Bringing the railways, water companies and the Big 5 retail energy companies into public ownership. And
A share of community ownership in local sustainable energy infrastructure such as wind farms.
On energy, there were proposals on increasing renewables and phasing out fossil fuels but no mention of the overall energy crisis and the need for a rapid energy descent.
There is nothing wrong with much of this, in itself, but it is piecemeal and fails to level honestly with the public about the scale of the existential ecological crisis and the drastic measures, an Emergency Brake and a Plan for Reconstruction, (set out, for example in the Degrowth UK publication Getting Real) that are so urgently required.
I could go on, but the point is made. Neither the embryonic Your Party, nor even the Green Party, provide evidence that their approach, extant or emerging, at this point in time, is adequate to the scale of the existential crisis facing humanity. This could change, and it should be a focus of the small degrowth movement in these islands (where regional parties like Majority, Plaid Cymru and the SDLP, if not the SNP, are also potentially open to degrowth thinking). Again, it is important to stress that both parties aim for policy to be made by the membership, so that is where degrowthers need to get involved, in either formation: the path will not be easy. There will be green growthers and possibly ecomodernists in both camps, so our strategies, arguments and tactics need to be sound.

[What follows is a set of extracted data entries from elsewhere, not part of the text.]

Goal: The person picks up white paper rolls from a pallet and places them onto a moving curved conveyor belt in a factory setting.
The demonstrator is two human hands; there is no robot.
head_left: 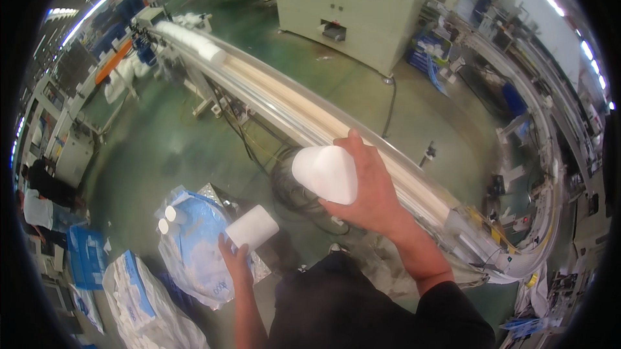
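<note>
My right hand [370, 190] is raised beside the conveyor, thumb and fingers wrapped round white paper rolls [323, 171]; their outline bulges in two, though I cannot tell exactly how many there are. Lower and to the left, my left hand [237, 260] grips another white paper roll [254, 226] by its lower left end. That roll is tilted over the right side of a blue and white plastic bag [194, 245]. Two small white roll ends [169, 219] show at the bag's left part.
A long conveyor [278, 87] runs from far left to near right, with a row of white rolls [194, 42] at its far end. Another filled bag [139, 304] and a blue crate [87, 255] stand at the left. Cables [291, 184] lie beneath the conveyor. Behind stands a large cabinet [349, 19]. People [42, 207] are far left.
</note>
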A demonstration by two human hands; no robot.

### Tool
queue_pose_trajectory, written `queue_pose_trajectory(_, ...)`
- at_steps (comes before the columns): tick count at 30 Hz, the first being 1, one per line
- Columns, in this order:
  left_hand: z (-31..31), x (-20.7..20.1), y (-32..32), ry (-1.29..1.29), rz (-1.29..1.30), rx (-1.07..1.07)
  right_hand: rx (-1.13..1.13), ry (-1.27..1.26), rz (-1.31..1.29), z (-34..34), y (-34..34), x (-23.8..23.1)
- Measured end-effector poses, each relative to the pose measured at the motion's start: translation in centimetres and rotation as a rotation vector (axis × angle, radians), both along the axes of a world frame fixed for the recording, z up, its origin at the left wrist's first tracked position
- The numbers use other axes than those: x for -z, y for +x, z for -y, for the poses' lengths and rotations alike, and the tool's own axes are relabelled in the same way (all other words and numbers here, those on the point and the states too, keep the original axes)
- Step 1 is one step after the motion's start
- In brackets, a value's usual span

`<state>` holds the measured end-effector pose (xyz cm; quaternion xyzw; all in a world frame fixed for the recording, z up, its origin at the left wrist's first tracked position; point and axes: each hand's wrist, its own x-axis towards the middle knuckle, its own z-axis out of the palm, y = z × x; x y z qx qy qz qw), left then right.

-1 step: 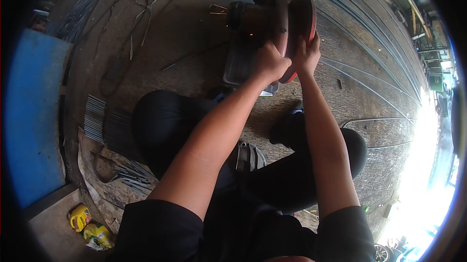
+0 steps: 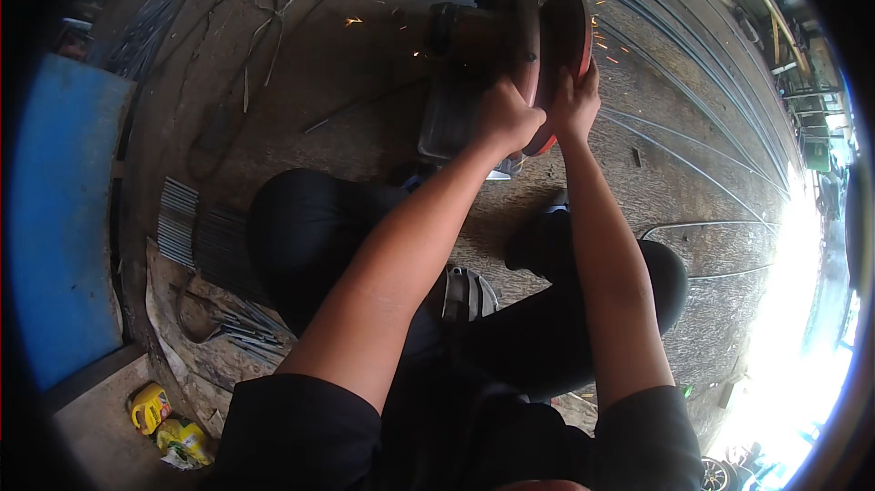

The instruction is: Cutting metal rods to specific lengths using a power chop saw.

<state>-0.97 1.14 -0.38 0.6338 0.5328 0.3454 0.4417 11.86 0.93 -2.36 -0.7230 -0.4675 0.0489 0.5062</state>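
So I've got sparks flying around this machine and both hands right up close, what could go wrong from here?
Sparks show on both sides of the machine, so one might burn your bare right hand. Your left hand is also close to the round, red-edged piece; if that is spinning, a slip could hurt it.

Head-worn fisheye, wide view, facing down; floor (image 2: 720,322) fairly near

White glare is blazing well right of the cutting machine (image 2: 526,46) — washing out detail — shadow is dimming the floor (image 2: 346,72) left of it (sparks (image 2: 353,21) are glowing), and distortion is bending edges farthest away.
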Motion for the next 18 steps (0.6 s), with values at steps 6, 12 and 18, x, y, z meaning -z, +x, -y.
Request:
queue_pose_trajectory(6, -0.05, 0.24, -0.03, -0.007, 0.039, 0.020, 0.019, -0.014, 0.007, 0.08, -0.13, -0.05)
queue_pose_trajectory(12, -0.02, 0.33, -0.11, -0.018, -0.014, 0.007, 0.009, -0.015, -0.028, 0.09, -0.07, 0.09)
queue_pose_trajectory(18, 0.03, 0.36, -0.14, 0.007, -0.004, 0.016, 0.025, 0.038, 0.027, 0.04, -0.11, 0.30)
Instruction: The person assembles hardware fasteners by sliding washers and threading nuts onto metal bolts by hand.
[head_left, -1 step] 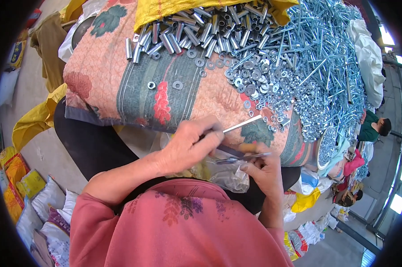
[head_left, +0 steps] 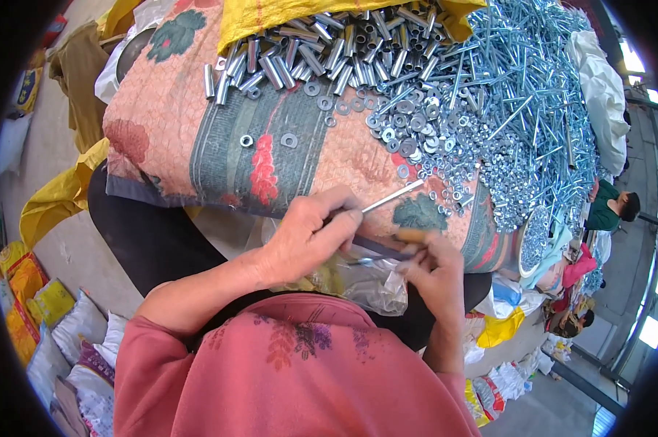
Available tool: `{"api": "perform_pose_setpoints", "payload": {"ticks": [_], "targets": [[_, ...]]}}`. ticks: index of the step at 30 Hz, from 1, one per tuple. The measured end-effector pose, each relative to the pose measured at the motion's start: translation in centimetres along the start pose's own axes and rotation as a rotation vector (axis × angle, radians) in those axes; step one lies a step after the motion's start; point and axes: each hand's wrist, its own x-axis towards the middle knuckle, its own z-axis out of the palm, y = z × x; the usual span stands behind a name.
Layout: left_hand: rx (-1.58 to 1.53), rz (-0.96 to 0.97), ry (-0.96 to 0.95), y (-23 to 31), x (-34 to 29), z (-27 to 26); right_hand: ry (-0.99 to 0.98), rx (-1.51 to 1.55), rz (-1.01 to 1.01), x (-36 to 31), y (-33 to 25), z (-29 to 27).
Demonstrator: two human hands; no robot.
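My left hand [head_left: 321, 226] is closed, its thumb and fingers pinching a thin silvery metal rod [head_left: 393, 197] that slants up toward the pile. Beside it my right hand [head_left: 436, 273] has its thumb and fingers drawn together at a blurred thin metal piece [head_left: 372, 259]; its exact kind is smeared by motion. Below the hands, a clear plastic bag [head_left: 378, 291] lies over my lap. Loose flat washers [head_left: 409, 146] and small nuts [head_left: 507, 178] are heaped just beyond the rod's tip on the patterned mat [head_left: 358, 171].
Short metal tubes [head_left: 285, 69] spill from a yellow sack [head_left: 300, 18] at the far side. Long thin bolts [head_left: 522, 80] are piled at the far right. A white-rimmed bowl [head_left: 524, 251] of small parts stands at right. Filled sacks [head_left: 77, 324] lie on the floor at left.
The blurred metal piece at my right hand has shifted and the fingers have moved slightly. The rod in my left hand has tipped up a little.
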Motion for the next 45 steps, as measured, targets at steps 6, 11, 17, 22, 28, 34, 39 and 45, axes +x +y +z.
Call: {"api": "perform_pose_setpoints", "payload": {"ticks": [6, 11, 17, 22, 28, 34, 39, 45], "targets": [[-0.245, -0.137, 0.064, 0.3, 0.2, 0.3, 0.305, -0.561, -0.268, 5.2, -0.3, 1.5], [-0.367, -0.169, 0.152, 0.5, 0.3, -0.3, 0.296, -0.66, -0.313, 6.2, 0.2, 1.3], [-0.359, -0.181, 0.119, 0.5, 0.0, -0.1, 0.283, -0.5, -0.294, 7.2, -0.4, 2.6], [-0.296, -0.163, 0.11, 0.4, 0.2, 0.1, 0.346, -0.794, -0.398, 7.9, -0.6, 2.9], [-0.206, -0.118, 0.097, -0.3, 0.1, 0.2, 0.238, -0.835, -0.335, 8.2, -1.4, 2.2], [-0.152, -0.076, 0.095, -1.0, 0.1, 0.6, 0.26, -0.369, -0.17, 7.8, -0.6, 0.7], [-0.088, -0.068, 0.086, -1.1, 0.1, 0.4, 0.171, 0.001, -0.04, 5.8, -2.0, 1.9], [-0.536, -0.273, -0.055, -0.5, 0.2, -0.4, 0.254, 0.1, -0.28, 5.4, -1.3, 1.9]]}}
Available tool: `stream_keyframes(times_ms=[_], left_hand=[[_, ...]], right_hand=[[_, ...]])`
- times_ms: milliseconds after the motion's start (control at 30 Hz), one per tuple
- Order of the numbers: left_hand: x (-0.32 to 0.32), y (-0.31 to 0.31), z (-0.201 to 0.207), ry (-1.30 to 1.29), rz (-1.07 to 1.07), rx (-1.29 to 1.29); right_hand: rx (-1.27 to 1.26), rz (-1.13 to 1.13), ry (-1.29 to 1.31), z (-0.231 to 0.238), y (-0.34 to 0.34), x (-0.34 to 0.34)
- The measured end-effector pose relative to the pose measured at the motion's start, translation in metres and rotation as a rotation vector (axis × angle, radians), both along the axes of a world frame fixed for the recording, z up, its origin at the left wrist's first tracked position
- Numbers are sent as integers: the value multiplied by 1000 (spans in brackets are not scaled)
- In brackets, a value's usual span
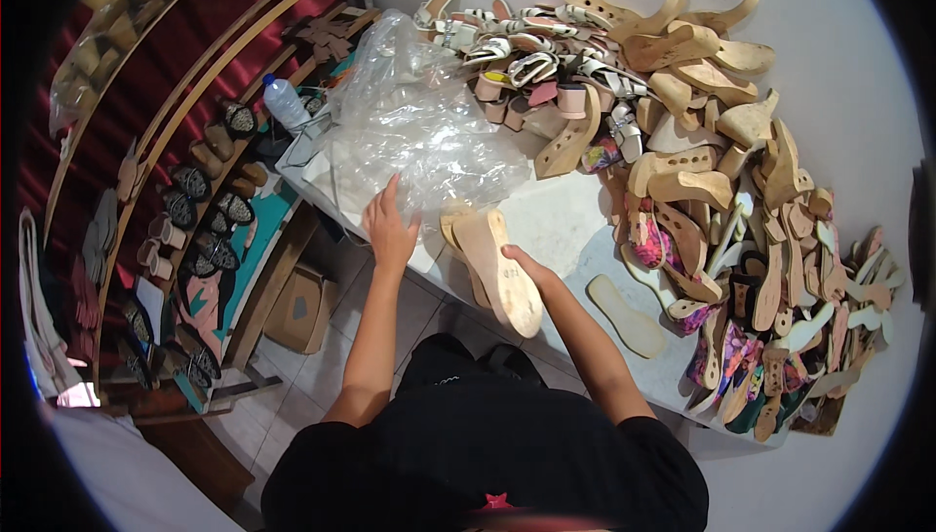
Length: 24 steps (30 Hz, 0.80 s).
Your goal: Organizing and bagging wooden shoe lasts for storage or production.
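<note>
In my right hand (527,271) is a pale wooden wedge shoe sole (499,283), gripped along its right side near the table's front edge. At least one more similar wooden piece (453,225) shows behind and to the left of it; I cannot tell whether it is held too. My left hand (391,226) is raised with its fingers apart, holding nothing. It is at the near left edge of a large crumpled clear plastic bag (419,127); whether the fingertips touch the plastic I cannot tell.
White sandals (534,66) and wooden soles (687,44) are heaped along the table's back and right. A flat insole (626,315) lies right of my right hand. Shelves with shoes (200,196) and a water bottle (284,101) stand left, a cardboard box (298,313) below.
</note>
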<state>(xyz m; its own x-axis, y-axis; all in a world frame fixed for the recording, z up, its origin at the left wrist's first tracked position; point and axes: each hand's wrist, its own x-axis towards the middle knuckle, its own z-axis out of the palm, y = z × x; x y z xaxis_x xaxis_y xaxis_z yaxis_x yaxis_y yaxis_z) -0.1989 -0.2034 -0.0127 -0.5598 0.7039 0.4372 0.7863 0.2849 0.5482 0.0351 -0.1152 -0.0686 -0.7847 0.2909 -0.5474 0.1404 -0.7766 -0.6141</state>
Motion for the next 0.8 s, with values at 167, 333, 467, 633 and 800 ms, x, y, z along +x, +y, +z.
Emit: stream_keyframes(times_ms=[167, 333, 467, 633, 800], left_hand=[[18, 11, 37, -234, -242, 195], [34, 10, 65, 4, -359, 172], [26, 8, 74, -75, -343, 120], [19, 3, 77, -8, -426, 170], [7, 10, 75, 62, -508, 377]], right_hand=[[-4, 104, 28, 0, 12, -51], [-36, -107, 113, 28, 13, -91], [-103, -397, 270, 40, 43, -111], [-160, -547, 382, 41, 64, -131], [-128, -582, 494, 29, 62, -149]])
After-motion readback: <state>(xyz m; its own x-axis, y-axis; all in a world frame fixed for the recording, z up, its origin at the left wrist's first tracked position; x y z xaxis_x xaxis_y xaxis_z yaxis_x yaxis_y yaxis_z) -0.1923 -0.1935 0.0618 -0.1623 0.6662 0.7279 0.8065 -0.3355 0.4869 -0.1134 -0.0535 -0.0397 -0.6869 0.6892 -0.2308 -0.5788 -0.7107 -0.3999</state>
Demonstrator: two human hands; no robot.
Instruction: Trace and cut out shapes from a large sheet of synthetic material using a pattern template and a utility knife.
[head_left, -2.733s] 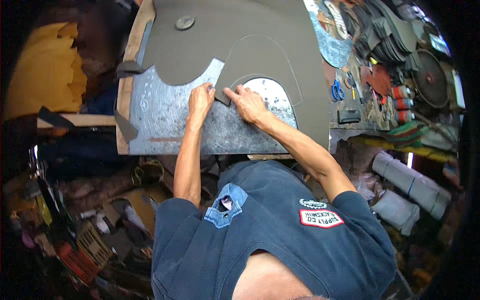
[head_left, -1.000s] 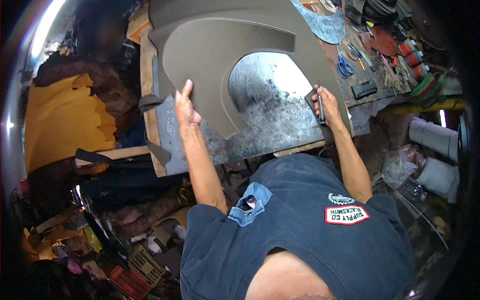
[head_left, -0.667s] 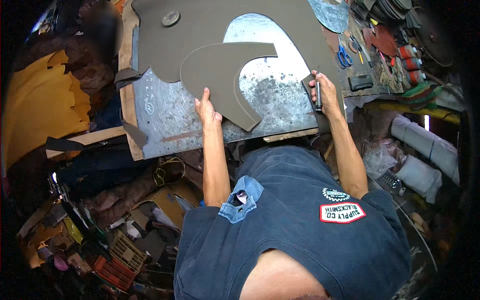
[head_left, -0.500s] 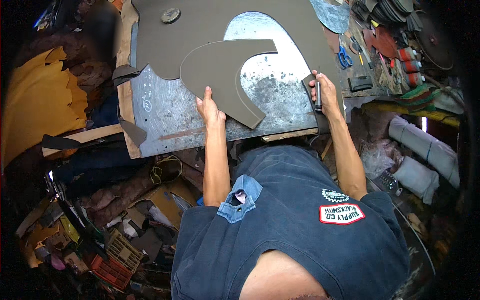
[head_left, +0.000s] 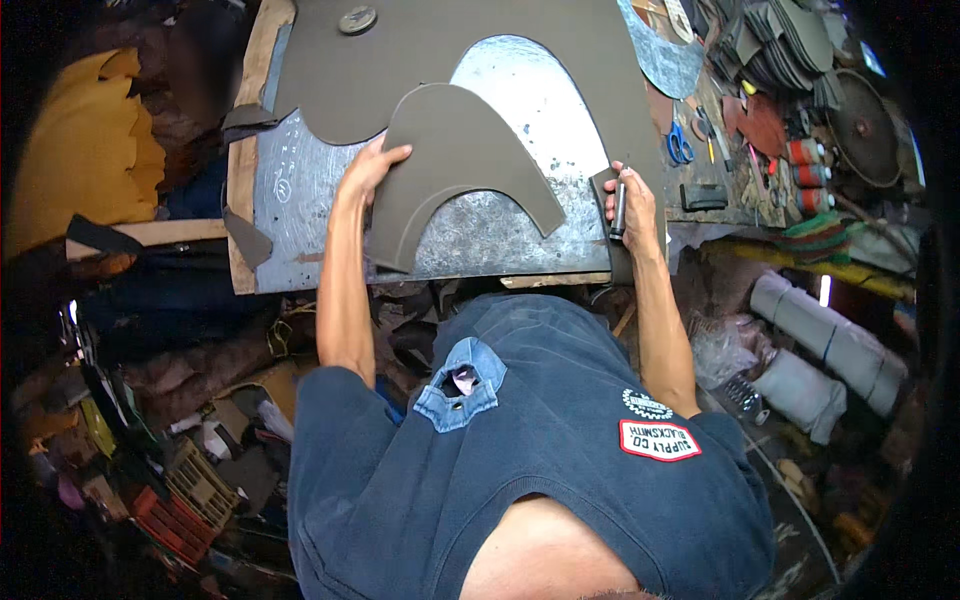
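Observation:
A curved, horseshoe-like piece of grey-brown sheet material (head_left: 455, 140) is pinched at its left edge by my left hand (head_left: 368, 172), thumb on top. It lies over a scuffed metal plate (head_left: 310, 185), its arch pointing away from me and its two ends toward me. My right hand (head_left: 640, 210) is closed around a slim dark cylindrical tool (head_left: 618, 205), whose exact kind I cannot make out. That hand rests by the plate's right side, over a strip of the same material. Beyond both hands spreads the large grey-brown sheet (head_left: 420, 65), with a curved cut-out baring shiny metal.
A round metal disc (head_left: 357, 19) sits on the sheet. To the right are blue-handled scissors (head_left: 679, 145), a black block (head_left: 704, 196), thread spools (head_left: 806, 164) and stacked cut pieces (head_left: 788, 45). Mustard-coloured leather (head_left: 85, 150) hangs at left. A wooden edge (head_left: 242, 190) borders the plate.
My left hand has moved left and away from me, and the curved piece has turned so its open side faces me. My right hand keeps hold of the tool. The view has shifted slightly.

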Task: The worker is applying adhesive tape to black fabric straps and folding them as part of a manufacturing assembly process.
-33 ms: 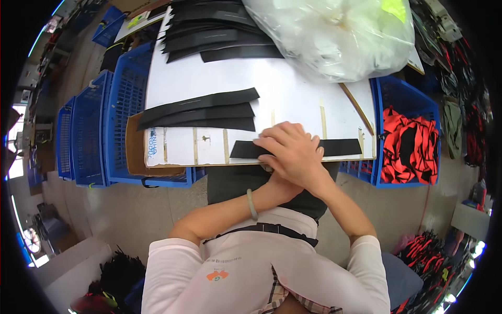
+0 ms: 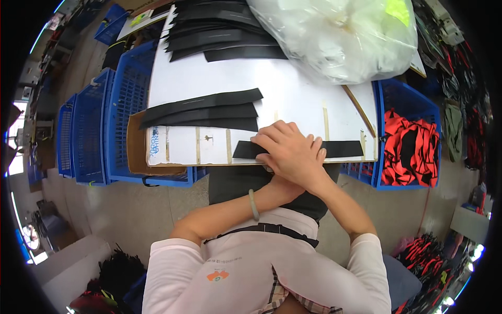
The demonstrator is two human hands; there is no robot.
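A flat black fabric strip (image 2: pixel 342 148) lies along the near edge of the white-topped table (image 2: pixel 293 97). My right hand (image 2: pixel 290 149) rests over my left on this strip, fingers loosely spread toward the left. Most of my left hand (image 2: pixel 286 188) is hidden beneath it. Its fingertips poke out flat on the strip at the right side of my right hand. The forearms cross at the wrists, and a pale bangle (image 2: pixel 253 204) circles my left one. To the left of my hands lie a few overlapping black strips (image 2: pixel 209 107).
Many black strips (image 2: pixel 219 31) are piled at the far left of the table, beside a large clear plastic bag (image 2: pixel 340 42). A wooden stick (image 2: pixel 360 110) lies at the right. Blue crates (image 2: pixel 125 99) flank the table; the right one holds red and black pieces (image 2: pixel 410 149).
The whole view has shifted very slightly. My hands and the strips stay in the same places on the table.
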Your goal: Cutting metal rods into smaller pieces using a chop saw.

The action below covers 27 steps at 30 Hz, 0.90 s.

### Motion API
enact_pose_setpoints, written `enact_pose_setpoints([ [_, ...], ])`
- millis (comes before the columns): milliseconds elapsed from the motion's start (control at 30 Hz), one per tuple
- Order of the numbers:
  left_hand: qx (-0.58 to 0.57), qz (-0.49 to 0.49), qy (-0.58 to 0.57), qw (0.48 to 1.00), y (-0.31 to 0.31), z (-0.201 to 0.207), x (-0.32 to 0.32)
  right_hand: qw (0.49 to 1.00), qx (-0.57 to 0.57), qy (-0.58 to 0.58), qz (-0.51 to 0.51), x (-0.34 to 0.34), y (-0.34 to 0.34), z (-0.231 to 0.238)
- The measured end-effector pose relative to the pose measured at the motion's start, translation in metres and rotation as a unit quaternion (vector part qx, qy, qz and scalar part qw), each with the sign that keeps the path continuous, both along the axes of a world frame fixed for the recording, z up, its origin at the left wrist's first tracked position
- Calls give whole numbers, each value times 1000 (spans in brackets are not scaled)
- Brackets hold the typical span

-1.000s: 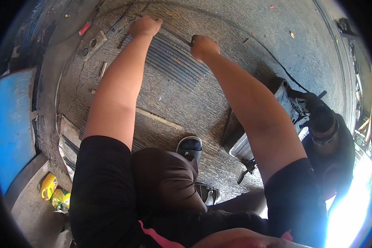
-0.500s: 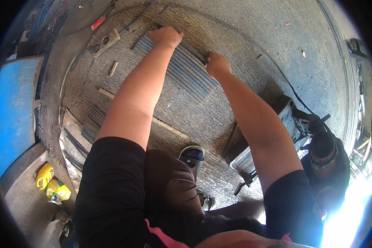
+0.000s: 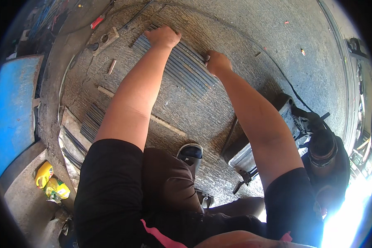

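Several grey metal rods [image 3: 184, 71] lie side by side on the rough concrete, slanting from far left to near right. Over the far side of this row is my left hand [image 3: 163, 37], its fingers curled down at the rods and partly hidden by the back of the hand. My right hand [image 3: 218, 64] is closed at the far right edge of the same row, thumb against the outermost rod. Between the two hands the far rods show. Whether one rod is lifted off the others I cannot tell.
A second bundle of rods [image 3: 92, 124] lies beside my left arm, near a wooden strip [image 3: 167, 125]. A cut-off machine [image 3: 318, 144] stands at the right. Far left are a block with a hole [image 3: 106, 41], a cable and a blue panel [image 3: 16, 111]; yellow packages [image 3: 51, 182] lie nearer.
Both hands stay at the rods, with only a very slight shift of the left hand. The whole view has moved a little; the rods look the same.
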<state>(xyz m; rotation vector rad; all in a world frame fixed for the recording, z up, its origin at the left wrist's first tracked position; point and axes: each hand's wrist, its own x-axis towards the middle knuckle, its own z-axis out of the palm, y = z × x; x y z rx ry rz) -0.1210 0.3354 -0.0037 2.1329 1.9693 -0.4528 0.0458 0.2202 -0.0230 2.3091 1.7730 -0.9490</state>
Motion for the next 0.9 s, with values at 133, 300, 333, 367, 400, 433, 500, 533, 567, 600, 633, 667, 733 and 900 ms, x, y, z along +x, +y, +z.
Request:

What might it look like if the circle were squared to make populist ecosocialist politics into a realpolitic of degrowth? The connection is in the opposition and seeking of alternatives to the capitalist accumulation regime, which turns everything into a process for value extraction and profit-making, colonising government to pass laws and enact policies that facilitate this. This is the root of both economic growth and overshoot and the impoverishment of the majority. However, on this it is worth recognising with John Bellamy Foster, in his piece on the ruling class and the State and its implications for political action, that “No political regime in a capitalist system can survive unless it serves the interests of profit and capital accumulation, an ever-present reality facing all political actors.” That means a revolutionary strategy, by which I don’t mean storming the Winter Palace, or its equivalent (just now anyway), but am referring to an older and more fundamental sense of ‘revolutionary’, a strategy that is not merely reformist or aiming to manage the toxic capitalist political economy more humanely, more ecologically safely. The limits to that approach in the present deep pancrisis would derail it, and the ruling class won’t tolerate it, as we saw when Corbyn’s Labour Party looked like it might implement a left reformist programme. So, on this both the newest left developments are correct, it will be necessary to combine a (revolutionary) social movement and class-based mobilisation with the judicious, critical use of the spaces that liberal democracy ‘kindly’ affords.
Here, perhaps is the secret to also countering the far right, not with ameliorative green growthism but with radical, redistributive, anti-commodity leftism – recovering that underground tradition of socialism that starts from a critique of capitalism’s turning everything into a commodity, and instead focusing on what we all need to lead a decent dignified life, within safe limits.